10.1177/03331024211047454 ◽

2021 ◽

pp. 033310242110474

Author(s):

Debashish Chowdhury ◽

Luv Bansal ◽

Ashish Duggal ◽

Debabrata Datta ◽

Ankit Mundra ◽

...

Keyword(s):

Adverse Events ◽

Chronic Migraine ◽

Virus Disease ◽

Controlled Trial ◽

Preventive Treatment ◽

Point Estimate ◽

Tolerability Profile ◽

Double Blind ◽

Significant Difference ◽

The Mean

Objective The aim of the TOP-PRO-study, a double-blind randomized controlled trial, was to assess the efficacy (non-inferiority) and tolerability of propranolol compared to topiramate for the prevention of chronic migraine. Background Except for topiramate, oral preventive treatment for chronic migraine lacks credible evidence. Methods Chronic migraine patients aged above 18 years and less than 65 years of age, not on any preventive treatment were randomly allocated to receive topiramate (100 mg/day) or propranolol (160 mg/day). The primary efficacy outcome was the mean change in migraine days per 28 days at the end of 24 weeks from baseline. A mean difference of 1.5 days per four weeks was chosen as the cut-off delta value. Multiple secondary efficacy outcomes and treatment emergent adverse events were also assessed.
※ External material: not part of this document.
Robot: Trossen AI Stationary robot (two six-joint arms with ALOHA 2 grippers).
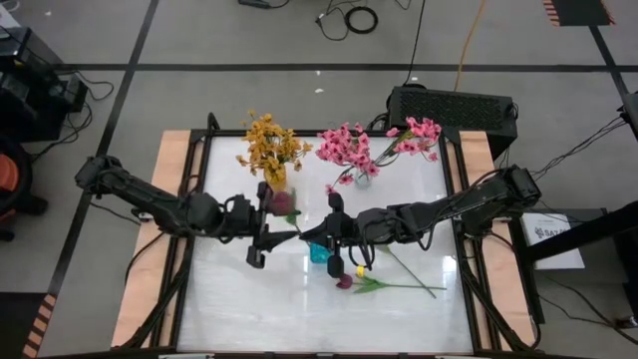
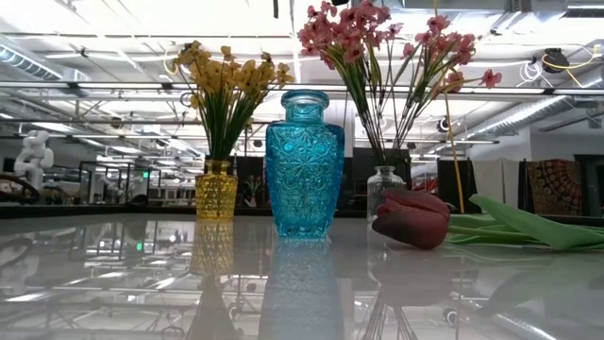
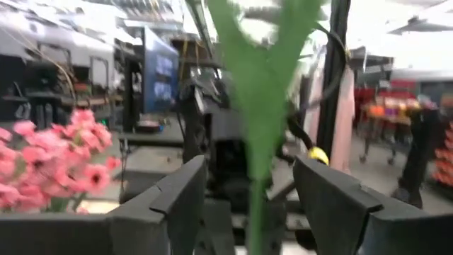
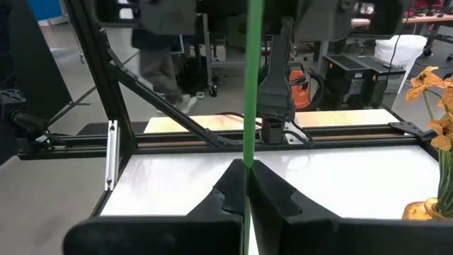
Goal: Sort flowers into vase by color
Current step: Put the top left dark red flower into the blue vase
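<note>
Item, mid-surface [image 1: 249, 309]: I am watching the right claw [image 4: 248, 173] pinching a green flower stem [image 4: 249, 85] over the blue vase [image 2: 304, 165], while the left claw [image 3: 248, 202] is standing parted, fingers either side of that stem. Yellow flowers [image 2: 226, 80] are sitting in the yellow vase [image 2: 216, 192], pink flowers [image 2: 377, 38] in the clear vase [image 2: 384, 184]. One maroon tulip [image 2: 412, 219] is lying beside the blue vase.

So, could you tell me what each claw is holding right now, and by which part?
The right claw is shut on the maroon flower's green stem. The left claw stands open around that stem, gripping nothing.
</note>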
Results As against the planned sample size of 244, only 175 patients could be enrolled before the spread of the corona virus disease-2019 pandemic and enforcement of lockdown in India. Of the 175 randomized patients, 95 (topiramate 46 and propranolol 49) completed the trial. The mean change in migraine days was −5.3 ± 1.2 vs −7.3 ± 1.1 days (p = 0.226) for topiramate and propranolol groups respectively. Propranolol was found to be non-inferior and not superior to topiramate (point estimate of −1.99 with a 95% confidence interval of −5.23 to 1.25 days). Multiple secondary outcomes also did not differ between the two groups. Intention to treat analysis of 175 patients and per-protocol analysis of 95 patients yielded concordant results. There was no significant difference in the incidence of adverse events between the two groups. Conclusion Propranolol (160mg/day) was non-inferior, non-superior to topiramate (100mg/day) for the preventive treatment of chronic migraine and had a comparable tolerability profile. Trial Registration: Clinical Trials Registry-India CTRI/2019/05/018997)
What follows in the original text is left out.